Copyright Adam Schlosser
Contact:
aschloss@gmail.com


Copyright 2005 Adam Schlosser


Posted by Pip

R9M12- Greed Is Too Awesome To Not Be Contained

Sloth will save the Universe tomorrooow. Let it alooone.
Or! Sloth is a vengeful god that has passed judgment on this world and found it lacking. Woe unto you for not providing your gooey god with fluffier pillows, more soothing rain white noise, and more controlled climate control! You will look up to your Spirit Realm masters, beg for mercy, and be rebutted with a “Meh”.


Quick Review: Double Dragon Neon- For starters, I played this game because it was on sale for 99 cents. But even at 99 cents, it's still feels like a ripoff. They brought some good ideas to modernize beat 'em ups, but the execution didn't quite work out. The ability to select perks and power them up through the game is a great idea. The world map setup that let's you replay stages is a nice touch when combined with the upgrades and item shops. It's just that the gameplay isn't very fun. It feels like the character's reach isn't far enough and you frequently see your arms or weapons move through the enemies. Worse, there are delays between when you press the button and when you act. It takes so long to start up a dash that it just isn't useful. You can't cancel out of attacks, so if you started a move and then the enemy stops taking stun damage and winds up for a big strike, you just have to eat the hit. This becomes a frequent and annoying hindrance to trying to just enjoy playing the game because enemies seemingly randomly stop reacting to hits or just become invincible, so you wind up taking a lot of hits that feel unfair. Even small design decisions are done badly. After selecting your profile, “New Game” is the default option instead of “Continue”. The first time you find an upgrade shop, you don't have any of the special currency needed to upgrade your moves. After replaying the level when I had some of the ore, I came back to the shop, upgraded, and it did... nothing. Upgrading just lets you hold more songs and power them up that way, but the perk I was using was apparently so rare that halfway through the game, I still hadn't found another tape so upgrading was pointless.
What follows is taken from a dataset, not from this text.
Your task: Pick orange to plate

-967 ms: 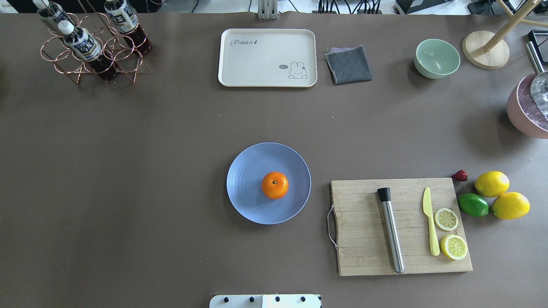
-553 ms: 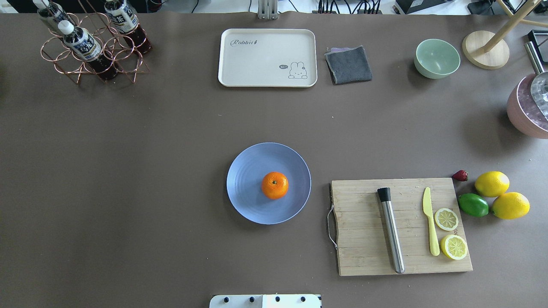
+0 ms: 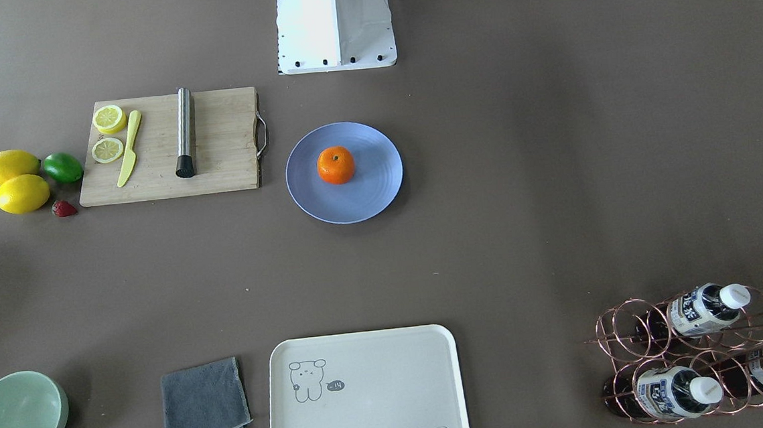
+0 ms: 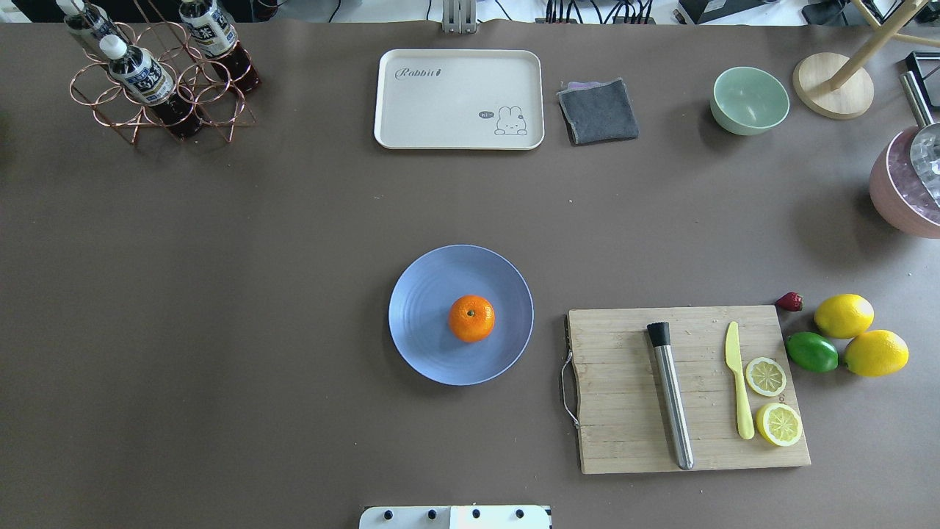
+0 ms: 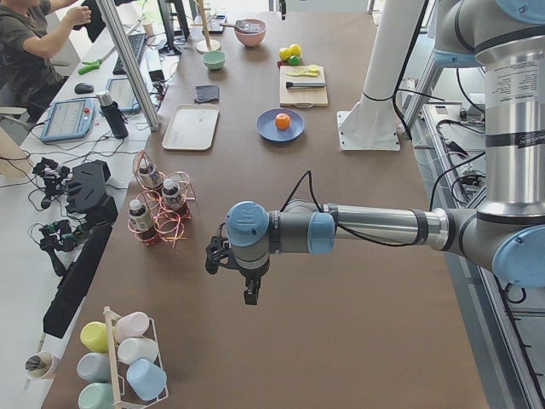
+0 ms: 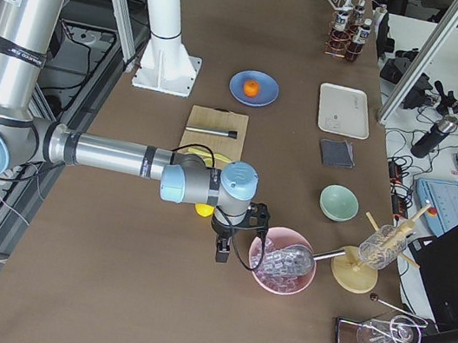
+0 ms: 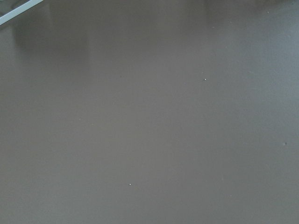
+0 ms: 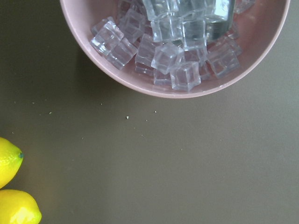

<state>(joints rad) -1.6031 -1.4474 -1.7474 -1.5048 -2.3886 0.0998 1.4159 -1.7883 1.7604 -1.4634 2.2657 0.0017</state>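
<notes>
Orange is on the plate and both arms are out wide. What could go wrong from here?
1. The orange lies loose on a nearly flat plate; a knock to the table might roll it off.
2. The right claw hangs close beside the pink bowl of ice cubes, with the lemons just below its wrist camera. A careless swing from there could clip the bowl or scatter the fruit.

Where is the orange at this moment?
In the overhead view the orange sits on the blue plate, near its centre, left of the cutting board.
</notes>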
That's a really poor way to teach somebody about a system. Even when you do have the resource to upgrade perks, there are only two upgrade shops in the game so you have to replay those stages any time you want to power something up. The screen also doesn't fit my TV properly and there's no way to adjust it from within the game. I don't have that issue with other games, so it's something specific to DD. Oh, and the game crashes if you try to quit it back to the PS3 home screen. Quality stuff. I am not a fan of WayForward's 3D work and the 2D art here was contracted out, so I can't even give them credit for the simple things I did like.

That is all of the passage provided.